El arándano es una planta exigente en sus requerimientos climáticos: necesita inviernos con suficientes horas de frío para romper la dormancia, veranos templados para desarrollar el fruto, y suelos ácidos con pH entre 4,5 y 5,5 durante todo el año. Fuera de estas condiciones, el cultivo es posible pero la productividad y la calidad del fruto se resienten.

Las horas de frío: la clave de la dormancia

El arándano, como otras plantas de clima templado, necesita pasar por un período de dormancia invernal para florecer correctamente en primavera. Esta dormancia se "cuenta" en horas de frío: el número de horas acumuladas por debajo de 7°C desde el otoño hasta la primavera. Las variedades de arbusto alto (Highbush) del norte de España necesitan entre 800 y 1.200 horas de frío; las variedades del sur de Huelva (Southern Highbush) se han seleccionado para necesitar solo 150-400.

Si una planta de alta necesidad de frío no recibe las horas suficientes, florece irregularmente, produce frutos pequeños y de forma asimétrica, y agota sus reservas sin producir de manera eficiente. A la inversa, una variedad de baja necesidad de frío en el norte puede florecer demasiado temprano y ser dañada por heladas tardías.

Temperatura y maduración del fruto

Las temperaturas estivales ideales para el desarrollo del fruto oscilan entre 20 y 28°C. Por encima de 35°C, la planta reduce su actividad fotosintética y acelera la transpiración, lo que puede deshidratar los frutos y concentrar excesivamente los azúcares a expensas de los aromas. El norte de España —con sus veranos frescos y alta humedad relativa— produce frutos más equilibrados en dulzor-acidez que las zonas de clima mediterráneo continental.

Precipitación y drenaje

El arándano necesita entre 600 y 800 mm de agua anuales bien distribuidos, pero con drenaje excelente: sus raíces superficiales (la mayoría en los primeros 30 cm de suelo) son extremadamente sensibles al encharcamiento. Los suelos de los valles atlánticos del norte de España —con abundante lluvia y buena permeabilidad— son naturalmente ideales. En zonas más secas, el riego por goteo compensa la falta de precipitación sin generar el encharcamiento que mataría la planta.
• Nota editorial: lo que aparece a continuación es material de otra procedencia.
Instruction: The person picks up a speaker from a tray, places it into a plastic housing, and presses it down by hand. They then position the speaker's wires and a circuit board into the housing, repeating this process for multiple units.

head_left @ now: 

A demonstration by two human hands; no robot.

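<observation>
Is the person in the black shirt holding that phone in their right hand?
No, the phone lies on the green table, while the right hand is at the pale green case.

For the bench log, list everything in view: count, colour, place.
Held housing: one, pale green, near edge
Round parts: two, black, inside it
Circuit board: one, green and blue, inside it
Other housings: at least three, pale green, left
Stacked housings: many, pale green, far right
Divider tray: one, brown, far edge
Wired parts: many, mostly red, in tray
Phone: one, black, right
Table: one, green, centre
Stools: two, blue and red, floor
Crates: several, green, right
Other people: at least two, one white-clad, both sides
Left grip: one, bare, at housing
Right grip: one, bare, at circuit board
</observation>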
Por qué el País Vasco es especial

El Valle de Carranza y otros valles atlánticos vascos combinan exactamente las condiciones que el arándano demanda: inviernos frescos con suficientes horas de frío (750-1.000 horas en las zonas de montaña baja), veranos templados sin excesivo calor estival, suelos naturalmente ácidos derivados de la meteorización de rocas silíceas y cuarcíticas, y una pluviometría generosa y bien distribuida. Es una de las pocas regiones de España donde el arándano de alta calidad se puede cultivar en régimen ecológico sin correcciones artificiales del sustrato.